Problem requirements - The data is to be retyped in full, exactly.
[Start of section]
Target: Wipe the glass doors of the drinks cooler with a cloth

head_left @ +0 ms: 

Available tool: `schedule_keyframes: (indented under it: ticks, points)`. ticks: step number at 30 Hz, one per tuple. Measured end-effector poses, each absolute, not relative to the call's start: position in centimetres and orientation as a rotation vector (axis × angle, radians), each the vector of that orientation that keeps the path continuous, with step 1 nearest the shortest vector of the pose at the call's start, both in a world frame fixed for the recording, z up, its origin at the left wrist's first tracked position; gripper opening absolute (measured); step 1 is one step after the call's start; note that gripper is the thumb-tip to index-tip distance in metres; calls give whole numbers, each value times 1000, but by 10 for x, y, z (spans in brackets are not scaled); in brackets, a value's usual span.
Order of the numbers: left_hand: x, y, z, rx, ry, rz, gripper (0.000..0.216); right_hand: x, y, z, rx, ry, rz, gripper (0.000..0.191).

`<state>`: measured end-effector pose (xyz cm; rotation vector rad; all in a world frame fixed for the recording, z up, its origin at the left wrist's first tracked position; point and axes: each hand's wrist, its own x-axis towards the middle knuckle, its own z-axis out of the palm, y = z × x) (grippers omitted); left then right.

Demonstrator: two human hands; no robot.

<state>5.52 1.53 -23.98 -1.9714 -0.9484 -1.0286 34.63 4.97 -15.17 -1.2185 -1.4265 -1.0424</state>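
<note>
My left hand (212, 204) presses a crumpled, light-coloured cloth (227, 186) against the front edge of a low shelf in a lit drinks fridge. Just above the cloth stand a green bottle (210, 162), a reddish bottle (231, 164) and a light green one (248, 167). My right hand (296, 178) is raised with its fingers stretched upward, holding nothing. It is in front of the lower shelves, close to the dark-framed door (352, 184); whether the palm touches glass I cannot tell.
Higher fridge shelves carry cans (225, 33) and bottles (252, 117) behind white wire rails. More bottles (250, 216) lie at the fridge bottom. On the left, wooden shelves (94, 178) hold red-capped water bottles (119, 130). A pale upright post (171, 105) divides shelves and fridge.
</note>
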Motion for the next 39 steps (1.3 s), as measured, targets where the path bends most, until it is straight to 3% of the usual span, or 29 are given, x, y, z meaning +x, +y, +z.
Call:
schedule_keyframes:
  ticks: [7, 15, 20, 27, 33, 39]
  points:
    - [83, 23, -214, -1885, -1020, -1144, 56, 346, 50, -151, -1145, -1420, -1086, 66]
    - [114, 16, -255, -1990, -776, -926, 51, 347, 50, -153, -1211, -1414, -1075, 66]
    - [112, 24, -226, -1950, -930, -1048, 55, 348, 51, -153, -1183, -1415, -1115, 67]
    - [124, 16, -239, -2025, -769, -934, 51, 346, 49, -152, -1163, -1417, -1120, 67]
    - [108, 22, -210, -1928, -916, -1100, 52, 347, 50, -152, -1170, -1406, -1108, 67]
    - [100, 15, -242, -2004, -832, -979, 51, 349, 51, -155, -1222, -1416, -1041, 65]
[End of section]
Solution -
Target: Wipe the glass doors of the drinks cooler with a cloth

head_left @ +0 ms: 

Available tool: `schedule_keyframes: (indented under it: ticks, points)`. ticks: step number at 30 Hz, one per tuple. Measured end-effector poses, each absolute, not relative to the call's start: position in centimetres and orientation as a rotation vector (axis × angle, radians), each the vector of that orientation that keeps the path continuous, with step 1 nearest the shortest vector of the pose at the call's start, both in a world frame fixed for the recording, z up, its origin at the left wrist's first tracked position; gripper opening absolute (measured); step 1 is one step after the call's start; note that gripper is the thumb-tip to index-tip distance in metres; calls give whole numbers, each value times 1000, but by 10 for x, y, z (spans in brackets are not scaled); in brackets, a value's usual span.
Order of the numbers: left_hand: x, y, z, rx, ry, rz, gripper (0.000..0.216); right_hand: x, y, z, rx, ry, rz, gripper (0.000..0.191).

`<state>`: measured end-effector pose (xyz cm; rotation vector rad; all in a world frame fixed for the recording, z up, its origin at the left wrist's first tracked position; point and axes: each hand's wrist, its own x-axis towards the middle knuckle, its own z-axis out of the palm, y = z × x) (grippers omitted); left then right.

Demonstrator: two human hands; no robot.

<state>5.52 1.53 -23.98 -1.9714 -0.9484 -1.0286 34.63 4.97 -15.17 -1.2185 -1.4265 -1.0424</state>
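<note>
My left hand (212, 204) presses a crumpled, light-coloured cloth (227, 186) against the front edge of a low shelf in a lit drinks fridge. Just above the cloth stand a green bottle (210, 162), a reddish bottle (231, 164) and a light green one (248, 167). My right hand (296, 178) is raised with its fingers stretched upward, holding nothing. It is in front of the lower shelves, close to the dark-framed door (352, 184); whether the palm touches glass I cannot tell.
Higher fridge shelves carry cans (225, 33) and bottles (252, 117) behind white wire rails. More bottles (250, 216) lie at the fridge bottom. On the left, wooden shelves (94, 178) hold red-capped water bottles (119, 130). A pale upright post (171, 105) divides shelves and fridge.
</note>
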Motion for the next 39 steps (1.3 s), as measured, targets where the path bends most, until it is straight to 3% of the usual span, or 29 are given, x, y, z meaning +x, +y, +z.
Call:
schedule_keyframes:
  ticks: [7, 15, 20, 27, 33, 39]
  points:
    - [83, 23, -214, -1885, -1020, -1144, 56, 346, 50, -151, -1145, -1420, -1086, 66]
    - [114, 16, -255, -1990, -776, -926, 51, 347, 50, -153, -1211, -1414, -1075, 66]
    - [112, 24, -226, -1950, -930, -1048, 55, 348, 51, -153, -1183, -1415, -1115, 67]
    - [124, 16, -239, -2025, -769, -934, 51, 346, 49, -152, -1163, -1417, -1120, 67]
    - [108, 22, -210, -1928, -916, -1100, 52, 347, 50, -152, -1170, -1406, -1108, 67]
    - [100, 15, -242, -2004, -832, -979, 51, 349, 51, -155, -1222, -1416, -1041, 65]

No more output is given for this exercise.